Edit Blog Post
Published: November 27th 2010
I've had a cold all week, but it hasn't stopped me from being out and about and having fun.
On Monday, Clare, Audrey, Maria and I went to the hostel to do homework, homework, homework. First we ate lunch at noodle man, which was delicious as always. I will definitely miss his food when I go back to America. At the hostel, I borrowed Maria's computer to research for my Tibet textbook chapters. She has a VPN and I do not. While Audrey was researching on her own computer, which does not have a VPN, her internet shut down. She tried to fix it by typing things like "i love china" and "hu jintao is a great leader we can all look up to" into the search bar, but to no avail. She used the hostel computer to finish researching. This is why it seems silly to me to write a paper about Tibet in China... It is difficult to access sources that look at the situation from more than one side: the TIBET IS PART OF CHINA, side. I finished much more quickly that I thought I would, around three or four. When we left, it was rush hour, so we couldn't take a taxi back. We took the subway back and then walked through North gate, picking up pizza bread along the way.

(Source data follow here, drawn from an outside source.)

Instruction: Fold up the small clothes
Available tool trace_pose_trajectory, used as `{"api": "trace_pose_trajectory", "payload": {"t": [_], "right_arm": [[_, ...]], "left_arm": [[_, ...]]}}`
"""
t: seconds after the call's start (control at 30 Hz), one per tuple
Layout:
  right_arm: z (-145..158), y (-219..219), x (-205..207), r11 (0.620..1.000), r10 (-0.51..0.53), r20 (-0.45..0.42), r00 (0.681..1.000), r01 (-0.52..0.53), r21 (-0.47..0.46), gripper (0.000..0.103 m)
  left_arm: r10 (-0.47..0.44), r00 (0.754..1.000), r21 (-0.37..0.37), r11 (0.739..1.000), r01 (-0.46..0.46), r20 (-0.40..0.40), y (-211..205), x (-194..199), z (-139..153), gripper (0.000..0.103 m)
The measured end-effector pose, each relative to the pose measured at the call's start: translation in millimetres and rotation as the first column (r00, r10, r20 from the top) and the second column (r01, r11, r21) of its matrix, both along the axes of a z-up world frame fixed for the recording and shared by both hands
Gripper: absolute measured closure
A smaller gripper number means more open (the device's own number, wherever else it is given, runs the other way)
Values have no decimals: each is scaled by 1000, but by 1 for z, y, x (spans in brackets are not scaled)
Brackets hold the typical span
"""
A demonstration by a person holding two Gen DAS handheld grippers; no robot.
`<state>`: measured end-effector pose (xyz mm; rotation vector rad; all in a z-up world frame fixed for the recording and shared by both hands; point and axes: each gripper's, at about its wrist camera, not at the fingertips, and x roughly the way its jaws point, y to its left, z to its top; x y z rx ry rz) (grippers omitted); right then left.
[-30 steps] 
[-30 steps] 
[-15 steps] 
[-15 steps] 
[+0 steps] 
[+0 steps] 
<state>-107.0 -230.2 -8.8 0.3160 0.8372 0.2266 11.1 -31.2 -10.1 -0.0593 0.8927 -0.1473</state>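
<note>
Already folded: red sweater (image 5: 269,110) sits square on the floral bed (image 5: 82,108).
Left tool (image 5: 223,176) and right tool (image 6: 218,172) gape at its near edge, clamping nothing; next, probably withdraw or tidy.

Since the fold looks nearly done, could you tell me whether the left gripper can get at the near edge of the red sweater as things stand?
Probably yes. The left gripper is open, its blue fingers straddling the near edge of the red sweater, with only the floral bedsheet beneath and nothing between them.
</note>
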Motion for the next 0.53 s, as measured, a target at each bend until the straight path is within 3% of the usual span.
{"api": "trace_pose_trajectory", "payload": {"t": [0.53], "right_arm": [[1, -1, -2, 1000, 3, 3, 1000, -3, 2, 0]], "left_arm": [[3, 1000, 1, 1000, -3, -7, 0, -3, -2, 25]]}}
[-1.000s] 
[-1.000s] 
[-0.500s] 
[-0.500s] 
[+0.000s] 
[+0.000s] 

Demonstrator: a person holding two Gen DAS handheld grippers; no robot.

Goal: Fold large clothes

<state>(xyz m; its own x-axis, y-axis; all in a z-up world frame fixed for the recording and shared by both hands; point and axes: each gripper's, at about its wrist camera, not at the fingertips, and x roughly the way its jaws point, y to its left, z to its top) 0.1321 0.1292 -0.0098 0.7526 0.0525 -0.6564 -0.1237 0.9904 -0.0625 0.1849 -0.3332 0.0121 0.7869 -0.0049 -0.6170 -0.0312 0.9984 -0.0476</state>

On Tuesday, I did a few things. I ordered a copy of 1984 (which is going to be amazing to read in China, because the Mao era was basically Big Brother and doublethink and propaganda) in Chinese at a small bookstore near the school building. I ran around the track for a while, but cut my workout short when a Chinese girl ran up to me while I was running and asked me to edit her personal statement for an application to an electrical engineering college in Sweden. What could I do but give her my email address? Then she insisted on joining me for the rest of my run, which was awkward because she was wearing jeans, a bomber jacket, and still had a purse tucked under her arm. She told me my spoken Chinese is standard. Is that supposed to be a compliment? I don't know. I told her I had to leave when we ran out of things to talk about.
I picked up my book at 3 p.m. Very fast! Good service. After Audrey got out of her religion class, the four of us went to a spa. It was kind of sketchy, wedged in between some clubs, up some concrete stairs lined with potted plants. We had two rooms, with two big beds each and a shower. Maria and I were in one room, Clare and Audrey in the other. They gave us tea and weird, papery bermuda shorts and wrap shirts to wear. Then the masseuses came in and had us lie down and put comforters over us. They climbed around us on the bed to massage us. Head, stomach, arms, legs, butt, back, feet.... It was different, but still good. I felt very relaxed afterwards, and they gave us fruit. (By the way China, cherry tomatoes are not a fruit.) And all for about 20 dollars US.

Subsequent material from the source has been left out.